Cunningham: You have to think about this from the point of view of an operator because the marketplace is ultimately going to have to buy this capability. An extremely high percentage of the nation’s critical infrastructure is owned by independent systems operators. So we have to talk to them and help them build a business case for why it’s important to include security in their systems. Then we tell them some of the questions that they need to be able to ask their vendors.
LLJ: What sort of questions?
Cunningham: Are they using secure protocols? Have they had their software systems tested? Has the platform they’re working on been hardened against sets of attacks? The first couple of questions about rigorous testing are being answered by the work we do at Lincoln Laboratory. The folks at the Pacific Northwest National Laboratory are working on platform hardening. Then, operators need to configure their systems so that only certain people, coming from certain locations, are able to access and control the components and processes running there. Researchers at the University of Illinois at Urbana-Champaign are developing a tool to make sure that firewalls are being configured correctly.
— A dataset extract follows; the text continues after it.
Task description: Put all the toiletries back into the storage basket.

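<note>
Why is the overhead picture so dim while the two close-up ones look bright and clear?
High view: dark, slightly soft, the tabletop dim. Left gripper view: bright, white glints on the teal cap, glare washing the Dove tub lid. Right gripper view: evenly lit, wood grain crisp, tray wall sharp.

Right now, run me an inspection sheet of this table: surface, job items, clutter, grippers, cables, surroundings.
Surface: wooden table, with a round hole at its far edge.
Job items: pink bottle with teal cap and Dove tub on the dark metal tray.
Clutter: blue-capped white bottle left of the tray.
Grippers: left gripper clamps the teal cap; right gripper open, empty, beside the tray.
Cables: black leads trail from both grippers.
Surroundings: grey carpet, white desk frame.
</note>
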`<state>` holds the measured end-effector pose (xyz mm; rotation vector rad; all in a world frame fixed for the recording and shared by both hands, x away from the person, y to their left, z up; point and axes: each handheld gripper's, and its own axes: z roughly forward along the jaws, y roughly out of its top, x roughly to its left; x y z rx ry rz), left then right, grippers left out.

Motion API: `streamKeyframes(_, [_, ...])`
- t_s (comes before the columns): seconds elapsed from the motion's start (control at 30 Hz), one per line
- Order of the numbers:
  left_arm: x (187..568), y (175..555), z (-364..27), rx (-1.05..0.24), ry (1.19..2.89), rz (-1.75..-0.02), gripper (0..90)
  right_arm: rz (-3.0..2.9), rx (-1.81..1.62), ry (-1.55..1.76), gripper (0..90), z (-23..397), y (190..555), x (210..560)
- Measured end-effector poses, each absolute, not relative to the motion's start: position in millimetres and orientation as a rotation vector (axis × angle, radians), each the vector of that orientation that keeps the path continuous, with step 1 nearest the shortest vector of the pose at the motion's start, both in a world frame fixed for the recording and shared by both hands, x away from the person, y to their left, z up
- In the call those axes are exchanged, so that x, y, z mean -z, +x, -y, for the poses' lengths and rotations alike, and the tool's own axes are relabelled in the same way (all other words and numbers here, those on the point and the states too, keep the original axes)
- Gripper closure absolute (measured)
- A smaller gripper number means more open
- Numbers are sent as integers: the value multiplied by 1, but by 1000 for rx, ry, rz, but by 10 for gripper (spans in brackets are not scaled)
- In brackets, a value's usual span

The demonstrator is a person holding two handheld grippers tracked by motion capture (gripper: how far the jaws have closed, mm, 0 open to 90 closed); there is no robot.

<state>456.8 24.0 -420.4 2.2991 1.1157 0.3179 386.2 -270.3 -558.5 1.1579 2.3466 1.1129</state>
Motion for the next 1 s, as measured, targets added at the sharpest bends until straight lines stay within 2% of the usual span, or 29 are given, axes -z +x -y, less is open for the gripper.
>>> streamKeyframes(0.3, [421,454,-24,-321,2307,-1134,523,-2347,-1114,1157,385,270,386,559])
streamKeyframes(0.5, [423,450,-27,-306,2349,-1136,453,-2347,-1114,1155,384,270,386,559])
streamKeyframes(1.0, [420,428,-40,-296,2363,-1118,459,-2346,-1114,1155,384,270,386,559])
Once operators have everything configured in a way that’s secure, they still need to monitor use, because they usually don’t want to prevent all access, and not all the attackers come from the outside. So we’ve got a mechanism to monitor use which is being worked on at the University of Tulsa. And then because we think even that may someday fail, we need the system to be able to be recovered as quickly as possible. Our team members at Sandia National Laboratories are trying to build a tool to automatically recover and restore a system that’s been broken.
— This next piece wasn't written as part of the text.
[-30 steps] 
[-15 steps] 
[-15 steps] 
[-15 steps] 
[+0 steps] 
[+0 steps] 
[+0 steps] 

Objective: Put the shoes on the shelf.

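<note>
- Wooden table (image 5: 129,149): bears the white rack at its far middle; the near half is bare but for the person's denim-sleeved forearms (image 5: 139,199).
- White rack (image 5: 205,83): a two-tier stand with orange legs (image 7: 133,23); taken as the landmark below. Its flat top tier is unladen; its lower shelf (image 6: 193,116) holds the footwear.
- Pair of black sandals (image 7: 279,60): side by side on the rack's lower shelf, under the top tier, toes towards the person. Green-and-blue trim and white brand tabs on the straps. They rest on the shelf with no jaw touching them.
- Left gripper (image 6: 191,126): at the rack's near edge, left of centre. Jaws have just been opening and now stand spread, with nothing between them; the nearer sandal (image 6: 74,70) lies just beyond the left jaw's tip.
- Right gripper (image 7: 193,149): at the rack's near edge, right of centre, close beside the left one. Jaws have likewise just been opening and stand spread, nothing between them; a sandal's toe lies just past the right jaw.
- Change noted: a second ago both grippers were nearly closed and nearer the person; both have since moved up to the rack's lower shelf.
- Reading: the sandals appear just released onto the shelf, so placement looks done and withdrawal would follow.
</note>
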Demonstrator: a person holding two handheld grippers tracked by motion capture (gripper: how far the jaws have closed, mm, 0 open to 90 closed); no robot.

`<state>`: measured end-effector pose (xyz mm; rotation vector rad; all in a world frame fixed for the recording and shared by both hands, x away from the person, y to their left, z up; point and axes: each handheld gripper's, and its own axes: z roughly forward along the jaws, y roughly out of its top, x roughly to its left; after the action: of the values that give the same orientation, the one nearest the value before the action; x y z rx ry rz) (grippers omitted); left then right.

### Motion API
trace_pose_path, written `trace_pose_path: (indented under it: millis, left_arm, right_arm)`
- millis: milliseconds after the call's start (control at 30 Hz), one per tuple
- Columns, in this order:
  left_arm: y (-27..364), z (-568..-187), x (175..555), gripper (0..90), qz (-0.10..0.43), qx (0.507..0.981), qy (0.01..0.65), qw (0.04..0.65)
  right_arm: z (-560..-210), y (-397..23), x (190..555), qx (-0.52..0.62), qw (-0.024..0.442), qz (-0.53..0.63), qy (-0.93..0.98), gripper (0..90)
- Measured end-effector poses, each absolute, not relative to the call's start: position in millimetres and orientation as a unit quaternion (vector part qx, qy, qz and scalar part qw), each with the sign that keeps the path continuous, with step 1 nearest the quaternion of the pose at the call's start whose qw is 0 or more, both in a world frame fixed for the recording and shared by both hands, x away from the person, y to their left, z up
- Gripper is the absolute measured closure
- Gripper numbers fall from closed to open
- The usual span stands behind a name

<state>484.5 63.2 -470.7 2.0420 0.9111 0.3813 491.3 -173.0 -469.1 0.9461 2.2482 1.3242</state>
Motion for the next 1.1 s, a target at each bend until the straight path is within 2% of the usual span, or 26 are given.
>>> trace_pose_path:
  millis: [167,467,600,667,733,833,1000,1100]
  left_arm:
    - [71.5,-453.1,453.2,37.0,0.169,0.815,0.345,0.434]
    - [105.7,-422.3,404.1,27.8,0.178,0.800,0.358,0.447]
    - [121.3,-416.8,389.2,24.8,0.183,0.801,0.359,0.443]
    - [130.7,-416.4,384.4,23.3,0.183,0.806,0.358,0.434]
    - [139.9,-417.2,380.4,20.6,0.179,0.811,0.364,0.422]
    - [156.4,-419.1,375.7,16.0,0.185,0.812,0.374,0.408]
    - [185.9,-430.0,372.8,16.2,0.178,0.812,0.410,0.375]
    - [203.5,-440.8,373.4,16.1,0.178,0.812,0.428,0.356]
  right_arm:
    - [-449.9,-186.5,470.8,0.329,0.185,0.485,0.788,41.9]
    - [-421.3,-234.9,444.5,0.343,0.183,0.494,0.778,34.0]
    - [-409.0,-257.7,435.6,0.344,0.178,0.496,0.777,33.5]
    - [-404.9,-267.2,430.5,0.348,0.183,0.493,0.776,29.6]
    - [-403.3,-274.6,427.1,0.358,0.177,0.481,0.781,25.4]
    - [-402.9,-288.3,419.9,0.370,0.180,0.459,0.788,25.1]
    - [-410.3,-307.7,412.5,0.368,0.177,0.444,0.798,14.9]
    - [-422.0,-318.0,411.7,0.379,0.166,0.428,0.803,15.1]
The last thing we are trying to do is help out with technology transfer. Our first tool is being made commercially available this year. This is MITRE’s RiskMAP tool, which connects business objectives to network nodes and indicates where investment should be made.
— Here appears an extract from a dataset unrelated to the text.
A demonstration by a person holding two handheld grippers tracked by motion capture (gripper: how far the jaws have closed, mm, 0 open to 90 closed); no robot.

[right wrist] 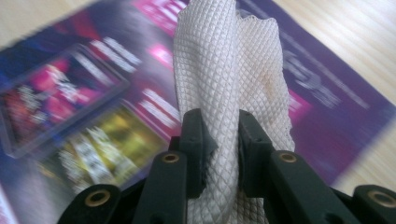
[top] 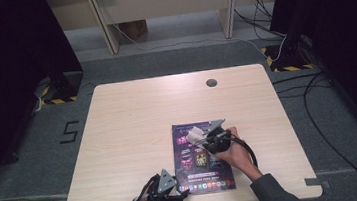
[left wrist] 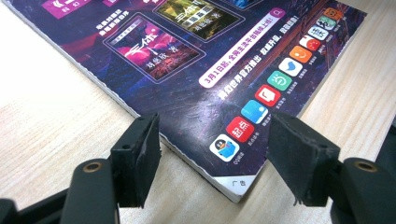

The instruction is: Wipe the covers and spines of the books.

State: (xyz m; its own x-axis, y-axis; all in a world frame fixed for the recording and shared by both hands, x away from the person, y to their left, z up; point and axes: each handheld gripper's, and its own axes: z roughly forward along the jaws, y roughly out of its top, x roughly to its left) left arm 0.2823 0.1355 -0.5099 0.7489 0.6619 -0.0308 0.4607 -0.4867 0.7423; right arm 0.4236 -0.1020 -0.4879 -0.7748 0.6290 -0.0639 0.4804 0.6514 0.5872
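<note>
- High view: the magazine (top: 203,158) lies flat on the table (top: 129,131), near the person's edge. The right gripper (top: 196,137) sits over its far end with a white cloth (top: 193,134) bunched at the tip; the left gripper (top: 180,197) waits at the near left corner. To wipe well, I'd say the left should pin that corner first — otherwise the cover may slide with the cloth.
- Left gripper view: the jaws stand part open, astride the magazine's (left wrist: 187,70) near corner, pads clear of it, nothing held. Lowering one pad onto the cover, well inside the edge, looks the safer hold.
- Right gripper view: the jaws are nearly closed, pinching the waffle-weave cloth (right wrist: 224,93) tight between the pads. The cover (right wrist: 84,116) beneath is blurred. The cloth stands tall above the jaws — tipping it flatter should give the stroke more contact.
</note>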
LLJ: What else do you have to do to get the message out about securing the nation’s infrastructure?
Cunningham: The program has been going on for two and a half years now, and it’s got about another year and a half left. We usually say that there are three sets of customers. One is the government, which has asked us to help participate on running a number of workshops for them. We’ve done that. In fact, we just had a very successful workshop in Houston, where the attendees raved about our approach. And I’ve participated in webcasts for the SANS (SysAdmin, Audit, Network, Security) Institute. Another customer is academia. We’ve held a couple of conferences and published one book covering our and others’ research, and we’ll be working on a second book this coming year. I’ve given several invited talks to various universities. Finally, there is industry. We’ve got a couple of patents pending, and we hope to file for additional ones within the next year. We’d like to have at least one more commercial system on the market in addition to the MITRE tool. We’ve also put together an advisory board made up of vendors and operators in the oil, gas, and chemical businesses. Some companies have asked us to come in and help work with them, which has two benefits—it’s an opportunity for them to make their systems more secure and for us to make sure that the systems that we’re building actually work. In fact, we get more requests than we can handle.